Comte Chabert was in Derville’s private room at the moment when his
wife came in by the door of the office.
“I say, Boucard, there is going to be a queer scene in the chief’s
room! There is a woman who can spend her days alternately, the odd
with Comte Ferraud, and the even with Comte Chabert.”
“And in leap year,” said Godeschal, “they must settle the count
between them.”
“Silence, gentlemen, you can be heard!” said Boucard severely. “I
never was in an office where there was so much jesting as there is
here over the clients.”
Derville had made the Colonel retire to the bedroom when the Countess
was admitted.
“Madame,” he said, “not knowing whether it would be agreeable to you
to meet M. le Comte Chabert, I have placed you apart. If, however, you
should wish it—”
“It is an attention for which I am obliged to you.”

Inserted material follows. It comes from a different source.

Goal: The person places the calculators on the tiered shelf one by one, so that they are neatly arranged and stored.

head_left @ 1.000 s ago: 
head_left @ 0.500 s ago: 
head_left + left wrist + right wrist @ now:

“I have drawn up the memorandum of an agreement of which you and M.
Chabert can discuss the conditions, here, and now. I will go
alternately to him and to you, and explain your views respectively.”
“Let me see, monsieur,” said the Countess impatiently.
Derville read aloud:
” ‘Between the undersigned:
” ‘M. Hyacinthe Chabert, Count, Marechal de Camp, and Grand Officer of
the Legion of Honor, living in Paris, Rue du Petit-Banquier, on the
one part;
” ‘And Madame Rose Chapotel, wife of the aforesaid M. le Comte
Chabert, nee—’ “
“Pass over the preliminaries,” said she. “Come to the conditions.”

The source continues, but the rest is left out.